Consistent with the prediction of H2, our results illustrate that increasing union presence has a positive effect on deferred compensation. To the extent that the Labor strength measure captures employee bargaining strength, we should find a significantly greater Labor strength effect when the firm is located in a business environment that facilitates greater union-bargaining power. In addition to the 10 strongest union states enumerated above, Calio et al. (2014) identify the 10 states with the weakest organized labor environments.¹⁴ We examine if the prediction of H2 is stronger (weaker) in business environments where organized labor has greater (lower) bargaining power over management in Table 5 Panel A. In Models 1 and 3, Labor strength is significantly positively associated with the Change in ODC and ODC balance measures at the 1% levels for firms based in the strongest union states. In contrast, Labor strength is insignificantly related to these measures in the weakest states in Models 2 and 4. These results demonstrate that our base-line cross-sectional findings are strengthened in environments that facilitate union-bargaining strength. This intuition extends to the inside and relative debt ratios: in Models 5 and 7, Labor strength is positively associated with the Deferred inside debt ratio and Deferred relative debt ratio at the 1% levels, respectively, when estimated within the strong union state segment of the sample. Conversely, Labor strength is insignificantly associated with both measures in weak union states (Models 6 and 8). The subset Labor strength estimates are significantly different at the 1% level throughout Panel A.

In Table 5 Panel B, we conjecture that the motivation for managers to strategically defer compensation to counteract union pressure may be associated with her closeness to retirement. While ODC plans may have some withdrawal flexibility prior to retirement as discussed above, the risks associated with deferred income, such as those associated with voluntary departure or unanticipated financial distress, ultimately diminish as the CEO becomes closer to retirement subject to the plan’s rules. For example, the description of the executive nonqualified deferred compensation in General Motors Company’s 2015 proxy statement states the conditions where nonqualified deferred compensation may be distributed include when the executive reaches full career status retirement, specified simply when “an executive reaches the age of 55 with ten or more years of continuous service or age 62 or older and the executive voluntarily separates from the Company.” Therefore, we surmise that CEOs who are closer to retirement may have a greater incentive to defer income to improve their bargaining position.

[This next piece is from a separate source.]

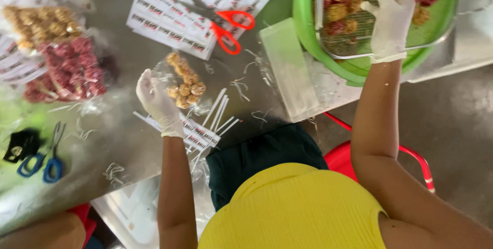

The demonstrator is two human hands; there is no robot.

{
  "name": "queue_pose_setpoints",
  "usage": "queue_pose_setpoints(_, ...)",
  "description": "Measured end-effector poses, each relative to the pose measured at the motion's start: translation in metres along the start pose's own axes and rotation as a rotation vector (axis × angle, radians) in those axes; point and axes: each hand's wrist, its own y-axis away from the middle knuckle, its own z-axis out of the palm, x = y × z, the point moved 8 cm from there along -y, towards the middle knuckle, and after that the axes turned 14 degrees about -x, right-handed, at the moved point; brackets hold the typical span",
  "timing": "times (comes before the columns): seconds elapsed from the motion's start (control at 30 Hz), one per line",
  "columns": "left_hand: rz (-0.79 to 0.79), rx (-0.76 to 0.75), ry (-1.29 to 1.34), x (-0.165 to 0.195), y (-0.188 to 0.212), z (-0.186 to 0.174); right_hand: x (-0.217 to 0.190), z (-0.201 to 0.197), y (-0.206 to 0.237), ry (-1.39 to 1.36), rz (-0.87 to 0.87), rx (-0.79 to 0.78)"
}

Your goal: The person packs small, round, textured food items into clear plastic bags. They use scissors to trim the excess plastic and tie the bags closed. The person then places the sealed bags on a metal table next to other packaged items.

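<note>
- Your left hand, in a white glove, grips the edge of a clear plastic bag of golden-brown round snacks near the middle of the frame, on the grey metal table.
- Your right hand, also gloved, lies at the upper right over a wire mesh tray of red and yellow snack balls; you cannot tell whether its fingers pinch one.
- That tray sits in a green plastic basket.
- Just below the bag lie white label strips with red print and thin white sticks.
- Red-handled scissors rest on a sheet of labels at the upper middle.
- At the left lie a filled bag of red snacks and blue-handled scissors.
</note>
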Motion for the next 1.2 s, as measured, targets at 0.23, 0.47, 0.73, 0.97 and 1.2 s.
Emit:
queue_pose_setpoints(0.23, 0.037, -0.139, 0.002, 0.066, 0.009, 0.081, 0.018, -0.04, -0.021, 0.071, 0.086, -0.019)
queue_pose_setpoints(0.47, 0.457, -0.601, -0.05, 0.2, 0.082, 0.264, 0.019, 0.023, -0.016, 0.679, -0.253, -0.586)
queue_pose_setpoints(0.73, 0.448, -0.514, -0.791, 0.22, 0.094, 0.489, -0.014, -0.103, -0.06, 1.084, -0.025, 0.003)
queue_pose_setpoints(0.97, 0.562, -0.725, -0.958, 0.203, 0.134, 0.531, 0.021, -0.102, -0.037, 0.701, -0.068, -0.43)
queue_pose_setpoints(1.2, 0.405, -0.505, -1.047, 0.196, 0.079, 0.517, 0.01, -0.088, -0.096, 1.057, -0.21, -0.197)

We split the sample into subsets based on whether the CEO’s age is above or below the sample median age for each year. In Table 5 Panel B, consistent with the notion that the incentive to defer income increases in age, Models 1 and 3 demonstrate that Labor strength is strongly associated with the increase in unpaid compensation balance and the aggregate deferred compensation balance, respectively, for above-median age CEOs. In contrast, Models 2 and 4 illustrate that Labor strength is statistically unassociated for CEOs aged below the median. In Models 5 and 6 (Models 7 and 8) using Deferred inside debt (Deferred relative debt) as the dependent variable, respectively, Labor strength is insignificantly different from zero for CEOs in the below-median group and is positive and significant at the 1% level in the above-median subset. As in Panel A, the Labor strength estimates between subsets are significantly different at the 1% levels. Taken together, the subset analyses of Table 5 provide further support for H2.

Table 5.

Subset Analyses.

Panel A: Strong and Weak Union State Location Subsets.
	Change in ODC		ODC balance		Deferred inside leverage ratio		Deferred relative debt ratio
	Model (1)	Model (2)	Model (3)	Model (4)	Model (5)	Model (6)	Model (7)	Model (8)
Variables	Strong union state	Weak union state	Strong union state	Weak union state	Strong union state	Weak union state	Strong union state	Weak union state
Labor strength	2.1627***	−1.4276	4.0612***	−2.4819	0.2839***	0.0451	1.3707***	0.0704
	(0.005)	(0.327)	(0.002)	(0.292)	(0.000)	(0.748)	(0.006)	(0.899)
Additional control variables	Yes	Yes	Yes	Yes	Yes	Yes	Yes	Yes
SIC2 Industry–fixed effects	Yes	Yes	Yes	Yes	Yes	Yes	Yes	Yes
Year-fixed effects	Yes	Yes	Yes	Yes	Yes	Yes	Yes	Yes
No. observations	3,608	2,700	3,608	2,700	2,610	2,248	2,610	2,248
R ²	.203	.157	.347	.329	.145	.148	.154	.157
F-statistic	6.21	4.91	16.92	12.46	3.96	3.18	4.05	2.88
Difference in Labor strengthχ²		25.95		37.28		8.01		7.91
(p value)		(.00)		(.00)		(.00)		(.00)

Panel B: CEO age subsets.
	Change in ODC		ODC balance		Deferred inside leverage ratio		Deferred relative debt ratio
	Model (1)	Model (2)	Model (3)	Model (4)	Model (5)	Model (6)	Model (7)	Model (8)
Variables	CEO age > Median	CEO age ≤ Median	CEO age > Median	CEO age ≤ Median	CEO age > Median	CEO age ≤ Median	CEO age > Median	CEO age ≤ Median
Labor strength	2.7064***	0.8312	5.6758***	1.9014	0.2415***	0.0205	1.2468***	−0.1192
	(0.009)	(0.331)	(0.000)	(0.139)	(0.000)	(0.797)	(0.000)	(0.647)
	(0.552)	(0.159)	(0.483)	(0.139)	(0.135)	(0.625)	(0.355)	(0.363)
Additional control variables	Yes	Yes	Yes	Yes	Yes	Yes	Yes	Yes
SIC2 Industry–fixed effects	Yes	Yes	Yes	Yes	Yes	Yes	Yes	Yes
Year-fixed effects	Yes	Yes	Yes	Yes	Yes	Yes	Yes	Yes
No. observations	5,065	5,874	5,065	5,874	3,960	4,582	3,960	4,582
R ²	.174	.172	.307	.302	.115	.097	.155	.098
F-statistic	7.238	6.880	19.99	17.63	3.120	3.883	3.603	3.629
Difference in Labor strengthχ²		9.32		21.12		9.93		22.71
(p value)		(0.00)		(0.00)		(0.00)		(0.00)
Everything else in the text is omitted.